Caesar meant the world to Donna Frangiosa and her two young daughters. Just a year old, the bullmastiff was a part of the family, and when he started having trouble walking, Frangiosa took him to Boston's Angell Memorial Animal Hospital for a consult. "There was just no way," she says, "that we couldn't try to help him."
Doctors decided Caesar was suffering from wobbler syndrome, a malformation - probably inherited - that makes the vertebral column and spinal cord unstable. In its early stages, the condition causes a dog's hindquarters to sway or, as the name suggests, wobble.
Surgery was the only option for Caesar - a delicate operation with enormous risks for the dog and serious financial commitments for the owner. In the end, Caesar's surgery would cost several thousand dollars.
But the alternative was also disheartening. The prognosis, says Frangiosa, was that without the operation Caesar probably would have been crippled within six months. In fact, says Allen Sisson, a neurologist at the hospital who performed the surgery, the operation is so delicate, it rivals brain surgery. "I'd actually rather operate on the brain than the spine," he says, "because it's so much less tolerant of manipulation. If you damage any of it, it affects movement ability strikingly."
In for Delicate Surgery
So, in February of 2000, Caesar found himself anesthetized and laid on his back in the operating room. Sisson cut into the underside of the dog's neck and, guided by X-ray films, the neurologist pinpointed the faulty section of the spinal column. Then, with the fourth and fifth cervical vertebrae held apart, he drilled some bone from either side of the vertebrae and poured in a special cement to bind the two in place. Finally, Sisson grafted some bone from one of Caesar's legs and added it to the cemented area to help create what would eventually become a natural bone bridge. "Now, there's no longer a joint there," explains the neurologist. "It's just a fused segment that doesn't move and, therefore, doesn't hurt the neck."

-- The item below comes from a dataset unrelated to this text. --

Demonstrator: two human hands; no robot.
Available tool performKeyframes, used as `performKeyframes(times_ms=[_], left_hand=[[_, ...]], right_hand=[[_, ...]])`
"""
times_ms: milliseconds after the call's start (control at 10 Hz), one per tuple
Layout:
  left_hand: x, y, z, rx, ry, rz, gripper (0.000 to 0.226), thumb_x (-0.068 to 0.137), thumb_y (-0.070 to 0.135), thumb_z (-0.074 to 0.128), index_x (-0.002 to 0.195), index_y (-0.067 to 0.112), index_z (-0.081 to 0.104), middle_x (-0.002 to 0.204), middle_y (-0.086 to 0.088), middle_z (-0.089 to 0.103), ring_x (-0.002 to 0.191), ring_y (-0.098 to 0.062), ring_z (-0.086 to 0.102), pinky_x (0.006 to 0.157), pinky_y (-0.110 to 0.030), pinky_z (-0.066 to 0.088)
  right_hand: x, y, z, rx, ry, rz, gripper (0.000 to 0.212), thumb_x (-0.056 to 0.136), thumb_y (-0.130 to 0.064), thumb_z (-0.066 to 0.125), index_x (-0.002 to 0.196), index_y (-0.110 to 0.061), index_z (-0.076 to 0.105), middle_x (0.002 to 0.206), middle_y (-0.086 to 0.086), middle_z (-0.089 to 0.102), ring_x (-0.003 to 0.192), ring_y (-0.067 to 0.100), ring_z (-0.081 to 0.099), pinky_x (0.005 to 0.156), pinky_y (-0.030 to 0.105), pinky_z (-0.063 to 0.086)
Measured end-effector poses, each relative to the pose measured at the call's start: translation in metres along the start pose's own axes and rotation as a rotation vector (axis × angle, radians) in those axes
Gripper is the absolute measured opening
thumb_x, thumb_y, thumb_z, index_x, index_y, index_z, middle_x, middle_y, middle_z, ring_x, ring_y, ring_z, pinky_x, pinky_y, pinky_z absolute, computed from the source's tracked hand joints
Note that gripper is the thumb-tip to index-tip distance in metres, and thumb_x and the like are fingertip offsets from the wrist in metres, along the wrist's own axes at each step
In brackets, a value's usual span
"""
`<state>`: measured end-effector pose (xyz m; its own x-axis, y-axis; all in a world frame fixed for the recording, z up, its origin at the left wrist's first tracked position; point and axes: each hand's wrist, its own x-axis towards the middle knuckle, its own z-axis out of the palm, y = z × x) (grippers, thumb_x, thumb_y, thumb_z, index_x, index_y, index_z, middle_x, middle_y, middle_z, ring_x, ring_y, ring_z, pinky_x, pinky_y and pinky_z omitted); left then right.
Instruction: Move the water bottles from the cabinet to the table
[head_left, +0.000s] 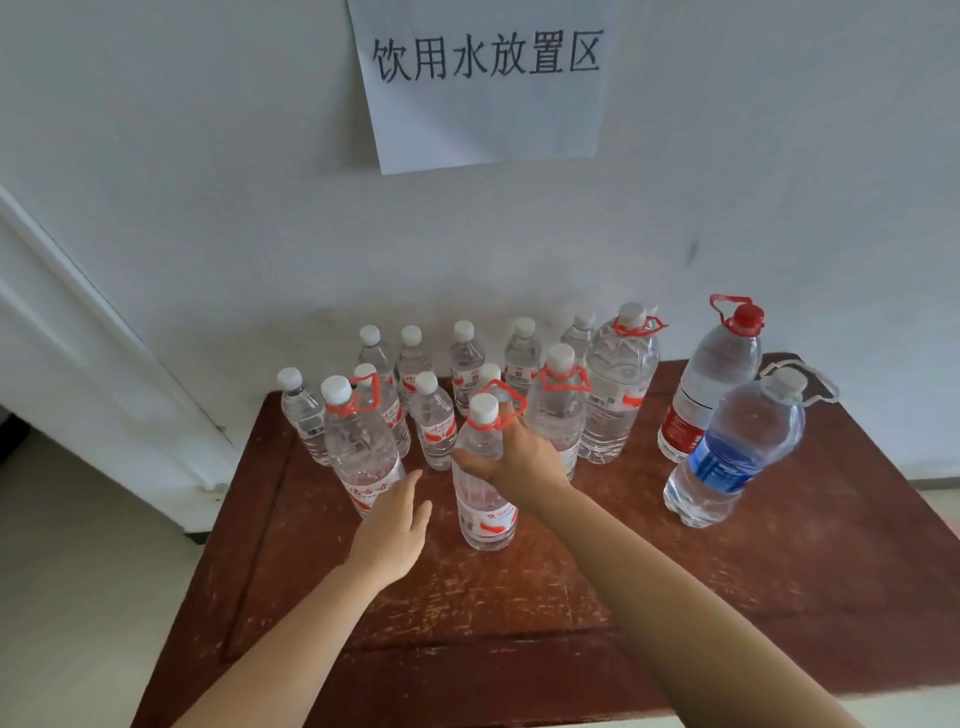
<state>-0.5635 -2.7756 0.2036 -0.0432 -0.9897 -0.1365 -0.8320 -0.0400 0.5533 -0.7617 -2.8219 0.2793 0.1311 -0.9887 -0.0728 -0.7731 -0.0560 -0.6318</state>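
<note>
Over a dozen water bottles (618, 384) already stand on the wooden table (519, 623), the right hand (519, 457) gripping the front red-handled bottle (485, 514), left hand (392, 525) hovering empty, fingers relaxed.

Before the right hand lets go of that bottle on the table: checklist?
1. Held bottle upright: ok.
2. Its base flat on the table: cannot tell, looks seated.
3. Right hand grips its shoulder: ok.
4. Left hand open, holding nothing: ok.
5. Gap to the left neighbour bottle: ok, apart.
6. White cap on: ok; tightness cannot tell.
</note>
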Motion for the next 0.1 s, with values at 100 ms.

The results were terrific. "It was amazing," Sisson says. "That dog was up and walking in about two hours. Of all the dogs I've ever operated on, it's like the surgery was made for Caesar."
For her part, Frangiosa reports that Caesar - once reluctant to even approach stairs - was soon up and down them like a rambunctious kid. "Within six weeks he was perfect," she says. "Now, he's not afraid to do anything."